Begin at the line below that has "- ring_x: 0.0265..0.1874" and stop after the line that has "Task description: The". Please restate only those lines, word for word.

Source records:
_ _ _
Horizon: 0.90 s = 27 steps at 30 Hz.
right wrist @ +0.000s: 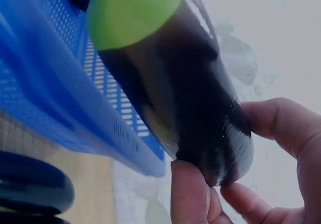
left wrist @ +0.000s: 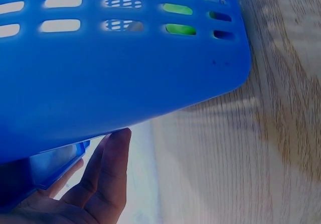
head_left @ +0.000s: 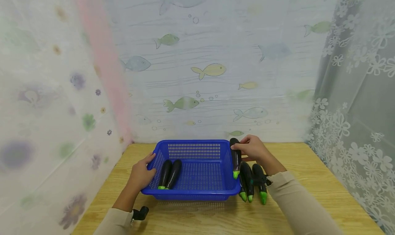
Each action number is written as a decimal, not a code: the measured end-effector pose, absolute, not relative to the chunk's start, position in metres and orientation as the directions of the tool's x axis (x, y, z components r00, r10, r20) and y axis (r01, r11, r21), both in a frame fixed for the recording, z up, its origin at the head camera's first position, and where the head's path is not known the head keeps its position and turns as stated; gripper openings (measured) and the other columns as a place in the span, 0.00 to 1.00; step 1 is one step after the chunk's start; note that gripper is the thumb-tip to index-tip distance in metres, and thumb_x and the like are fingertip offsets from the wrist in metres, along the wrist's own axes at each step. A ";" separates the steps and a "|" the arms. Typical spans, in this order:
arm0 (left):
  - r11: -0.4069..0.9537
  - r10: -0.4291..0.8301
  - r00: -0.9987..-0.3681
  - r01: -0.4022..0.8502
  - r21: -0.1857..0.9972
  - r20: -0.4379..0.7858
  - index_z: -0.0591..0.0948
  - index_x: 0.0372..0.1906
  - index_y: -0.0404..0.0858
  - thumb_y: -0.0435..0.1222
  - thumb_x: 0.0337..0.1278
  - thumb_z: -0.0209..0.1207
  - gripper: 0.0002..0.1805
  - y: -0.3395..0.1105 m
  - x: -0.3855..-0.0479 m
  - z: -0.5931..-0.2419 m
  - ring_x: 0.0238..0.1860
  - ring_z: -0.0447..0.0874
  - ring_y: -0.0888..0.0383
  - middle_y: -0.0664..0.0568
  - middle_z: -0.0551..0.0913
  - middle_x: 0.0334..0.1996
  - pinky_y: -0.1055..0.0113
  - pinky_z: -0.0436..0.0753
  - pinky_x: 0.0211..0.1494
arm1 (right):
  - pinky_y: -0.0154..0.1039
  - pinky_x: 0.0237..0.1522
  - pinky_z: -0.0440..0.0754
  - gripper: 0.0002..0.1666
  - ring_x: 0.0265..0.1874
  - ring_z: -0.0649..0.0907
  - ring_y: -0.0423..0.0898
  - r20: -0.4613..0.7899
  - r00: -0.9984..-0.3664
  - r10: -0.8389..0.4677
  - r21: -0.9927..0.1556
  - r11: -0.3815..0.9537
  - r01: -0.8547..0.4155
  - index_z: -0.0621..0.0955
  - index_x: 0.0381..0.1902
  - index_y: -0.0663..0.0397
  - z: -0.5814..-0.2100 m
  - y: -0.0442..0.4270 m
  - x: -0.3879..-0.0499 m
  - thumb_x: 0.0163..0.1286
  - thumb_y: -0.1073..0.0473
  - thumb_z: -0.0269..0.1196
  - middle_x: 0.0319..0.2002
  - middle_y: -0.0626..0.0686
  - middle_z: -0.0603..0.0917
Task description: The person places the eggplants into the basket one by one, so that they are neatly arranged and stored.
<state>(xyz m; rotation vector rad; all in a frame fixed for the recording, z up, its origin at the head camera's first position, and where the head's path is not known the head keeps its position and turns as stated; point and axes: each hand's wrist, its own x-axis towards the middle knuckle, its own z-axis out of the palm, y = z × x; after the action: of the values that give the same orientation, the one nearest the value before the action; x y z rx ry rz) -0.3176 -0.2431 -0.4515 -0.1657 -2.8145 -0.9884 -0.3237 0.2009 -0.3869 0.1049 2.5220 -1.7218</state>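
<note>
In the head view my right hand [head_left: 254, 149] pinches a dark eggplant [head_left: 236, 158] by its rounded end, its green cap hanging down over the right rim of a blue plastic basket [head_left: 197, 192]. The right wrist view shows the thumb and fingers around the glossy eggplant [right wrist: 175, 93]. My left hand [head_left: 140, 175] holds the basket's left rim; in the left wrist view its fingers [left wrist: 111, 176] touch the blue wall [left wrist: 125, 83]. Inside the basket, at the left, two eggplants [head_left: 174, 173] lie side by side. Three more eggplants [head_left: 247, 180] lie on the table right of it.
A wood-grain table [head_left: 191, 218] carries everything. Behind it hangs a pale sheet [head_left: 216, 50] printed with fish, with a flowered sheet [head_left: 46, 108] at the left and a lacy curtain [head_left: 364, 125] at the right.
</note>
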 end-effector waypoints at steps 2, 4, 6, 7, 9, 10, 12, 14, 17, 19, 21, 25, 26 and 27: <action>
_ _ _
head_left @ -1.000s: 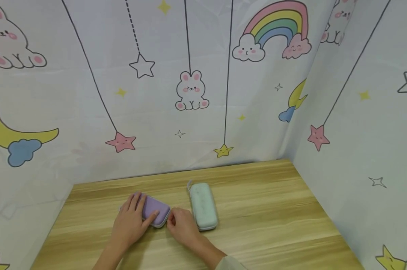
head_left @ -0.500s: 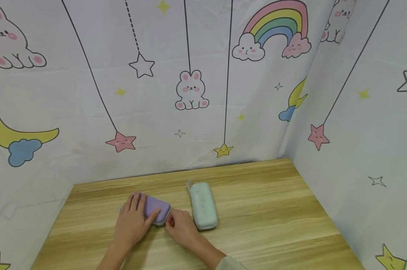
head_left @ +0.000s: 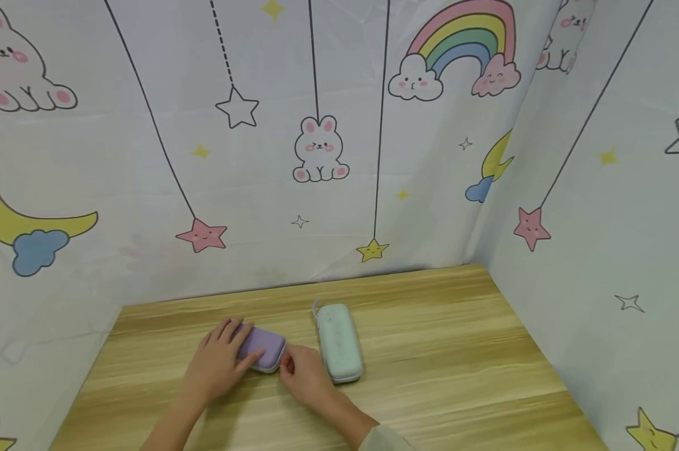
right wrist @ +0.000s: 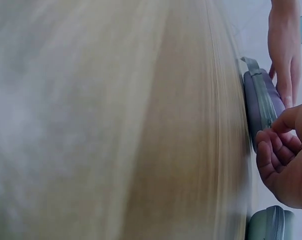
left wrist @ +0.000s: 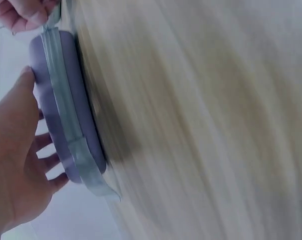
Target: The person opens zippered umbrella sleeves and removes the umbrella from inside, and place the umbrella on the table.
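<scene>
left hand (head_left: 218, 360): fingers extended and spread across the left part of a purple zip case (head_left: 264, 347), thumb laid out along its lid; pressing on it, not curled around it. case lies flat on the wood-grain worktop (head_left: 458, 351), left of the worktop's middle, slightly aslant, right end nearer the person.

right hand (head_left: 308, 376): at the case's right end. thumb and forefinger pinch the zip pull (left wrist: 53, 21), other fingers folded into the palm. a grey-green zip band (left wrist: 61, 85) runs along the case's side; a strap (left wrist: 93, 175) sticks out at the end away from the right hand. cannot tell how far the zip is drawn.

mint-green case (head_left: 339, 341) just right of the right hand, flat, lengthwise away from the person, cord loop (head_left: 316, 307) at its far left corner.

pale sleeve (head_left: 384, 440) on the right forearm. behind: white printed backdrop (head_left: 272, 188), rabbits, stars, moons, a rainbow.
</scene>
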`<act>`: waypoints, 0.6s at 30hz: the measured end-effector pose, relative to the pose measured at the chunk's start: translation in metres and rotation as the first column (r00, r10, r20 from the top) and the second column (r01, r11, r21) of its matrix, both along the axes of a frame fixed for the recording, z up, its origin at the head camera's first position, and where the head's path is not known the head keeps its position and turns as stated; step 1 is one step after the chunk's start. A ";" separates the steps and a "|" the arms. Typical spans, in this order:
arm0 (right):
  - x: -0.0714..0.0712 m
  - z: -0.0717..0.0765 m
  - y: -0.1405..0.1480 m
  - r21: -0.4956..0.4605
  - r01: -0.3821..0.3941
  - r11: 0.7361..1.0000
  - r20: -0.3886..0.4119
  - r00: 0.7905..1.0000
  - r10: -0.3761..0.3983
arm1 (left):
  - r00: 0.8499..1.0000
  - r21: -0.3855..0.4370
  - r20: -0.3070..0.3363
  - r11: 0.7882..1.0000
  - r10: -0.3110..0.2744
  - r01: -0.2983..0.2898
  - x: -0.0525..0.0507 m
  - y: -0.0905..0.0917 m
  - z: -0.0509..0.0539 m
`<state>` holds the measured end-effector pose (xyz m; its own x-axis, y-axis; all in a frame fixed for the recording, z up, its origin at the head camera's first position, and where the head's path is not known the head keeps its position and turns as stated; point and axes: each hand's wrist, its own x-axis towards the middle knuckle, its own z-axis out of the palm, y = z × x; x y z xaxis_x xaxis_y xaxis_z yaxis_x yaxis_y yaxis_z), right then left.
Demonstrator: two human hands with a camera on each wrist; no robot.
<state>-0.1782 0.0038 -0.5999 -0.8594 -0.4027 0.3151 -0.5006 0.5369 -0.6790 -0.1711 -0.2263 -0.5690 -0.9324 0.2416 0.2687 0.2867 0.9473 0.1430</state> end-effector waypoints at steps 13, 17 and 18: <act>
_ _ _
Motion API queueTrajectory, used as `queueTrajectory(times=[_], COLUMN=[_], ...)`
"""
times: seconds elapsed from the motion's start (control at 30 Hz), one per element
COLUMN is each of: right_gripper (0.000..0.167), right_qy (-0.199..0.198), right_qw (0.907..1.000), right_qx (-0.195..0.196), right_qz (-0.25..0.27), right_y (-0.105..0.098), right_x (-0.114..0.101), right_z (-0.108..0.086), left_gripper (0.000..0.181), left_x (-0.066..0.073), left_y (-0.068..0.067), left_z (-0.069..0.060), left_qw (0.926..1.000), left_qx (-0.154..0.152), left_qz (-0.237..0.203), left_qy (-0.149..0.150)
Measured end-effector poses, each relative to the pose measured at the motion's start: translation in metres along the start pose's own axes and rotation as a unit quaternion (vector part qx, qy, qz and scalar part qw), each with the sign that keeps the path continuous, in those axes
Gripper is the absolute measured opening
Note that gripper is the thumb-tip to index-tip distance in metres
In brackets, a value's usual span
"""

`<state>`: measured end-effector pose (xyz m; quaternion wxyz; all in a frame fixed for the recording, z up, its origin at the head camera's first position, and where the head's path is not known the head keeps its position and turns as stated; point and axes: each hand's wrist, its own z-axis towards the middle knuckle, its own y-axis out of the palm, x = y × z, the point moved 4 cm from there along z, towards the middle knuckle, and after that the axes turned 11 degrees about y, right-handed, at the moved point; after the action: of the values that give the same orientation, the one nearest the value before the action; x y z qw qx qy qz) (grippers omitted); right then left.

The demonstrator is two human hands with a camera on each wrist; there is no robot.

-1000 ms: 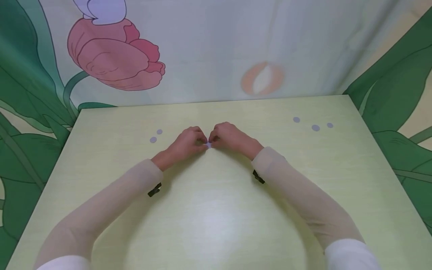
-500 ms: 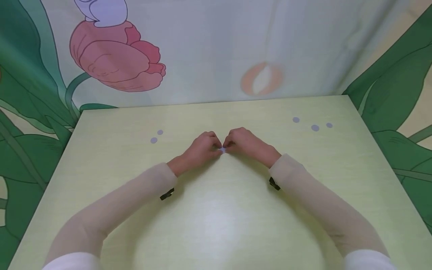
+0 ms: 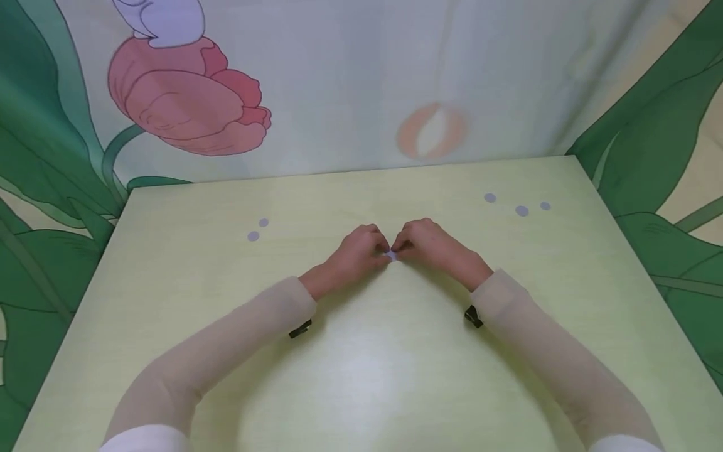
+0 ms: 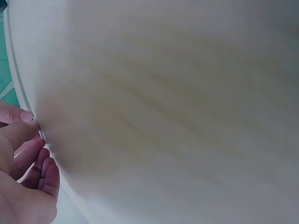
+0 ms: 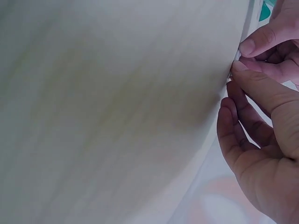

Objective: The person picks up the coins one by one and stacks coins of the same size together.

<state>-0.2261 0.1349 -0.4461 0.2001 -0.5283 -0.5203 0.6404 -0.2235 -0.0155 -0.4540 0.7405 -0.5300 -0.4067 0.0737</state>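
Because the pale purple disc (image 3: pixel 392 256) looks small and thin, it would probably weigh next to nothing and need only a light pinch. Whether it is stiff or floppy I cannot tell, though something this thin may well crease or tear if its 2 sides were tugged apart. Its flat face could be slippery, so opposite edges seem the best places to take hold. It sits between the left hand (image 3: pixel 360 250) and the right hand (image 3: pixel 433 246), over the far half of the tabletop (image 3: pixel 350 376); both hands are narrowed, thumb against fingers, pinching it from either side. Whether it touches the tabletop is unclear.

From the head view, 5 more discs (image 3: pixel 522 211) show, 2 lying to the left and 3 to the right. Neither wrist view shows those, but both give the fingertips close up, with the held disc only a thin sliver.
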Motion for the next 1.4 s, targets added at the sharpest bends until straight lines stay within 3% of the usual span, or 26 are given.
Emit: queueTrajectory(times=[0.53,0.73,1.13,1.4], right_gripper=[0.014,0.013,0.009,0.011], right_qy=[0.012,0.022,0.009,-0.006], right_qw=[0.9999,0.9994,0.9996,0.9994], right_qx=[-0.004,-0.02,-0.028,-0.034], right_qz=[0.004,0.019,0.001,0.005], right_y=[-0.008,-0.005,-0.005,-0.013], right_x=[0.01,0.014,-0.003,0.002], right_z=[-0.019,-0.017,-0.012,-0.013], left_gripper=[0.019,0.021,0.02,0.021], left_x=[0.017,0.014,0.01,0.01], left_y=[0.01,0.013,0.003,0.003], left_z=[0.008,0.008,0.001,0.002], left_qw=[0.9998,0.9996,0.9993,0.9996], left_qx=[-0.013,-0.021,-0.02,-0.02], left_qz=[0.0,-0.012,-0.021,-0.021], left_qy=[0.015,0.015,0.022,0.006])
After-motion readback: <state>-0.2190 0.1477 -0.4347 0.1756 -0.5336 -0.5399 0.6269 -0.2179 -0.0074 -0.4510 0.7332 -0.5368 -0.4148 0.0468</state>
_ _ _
■ **Written response**:
  - ring_x: 0.0265..0.1874
  - ring_z: -0.0649..0.0907
  - ring_y: -0.0423..0.0898
  - r20: -0.4613..0.7899
  - r00: -0.9984..-0.3664
  - r10: -0.8389..0.4677
  - r21: -0.9927..0.1556
  - r11: -0.3815..0.9537
  - r01: -0.8547..0.4155
  - index_z: -0.0621..0.0955
  - index_x: 0.0381..0.1902
  - index_y: -0.0663..0.0397
  - z: -0.5814..-0.2100 m
  - y: -0.0442..0.4270 m
  - x: -0.3879..-0.0499 m
  - thumb_x: 0.0163..0.1286
  - thumb_y: -0.1073..0.0473
  - thumb_z: -0.0269..0.1196
  - middle_x: 0.0319..0.2002
  - middle_y: -0.0626..0.0686
  - middle_z: -0.0603..0.0917
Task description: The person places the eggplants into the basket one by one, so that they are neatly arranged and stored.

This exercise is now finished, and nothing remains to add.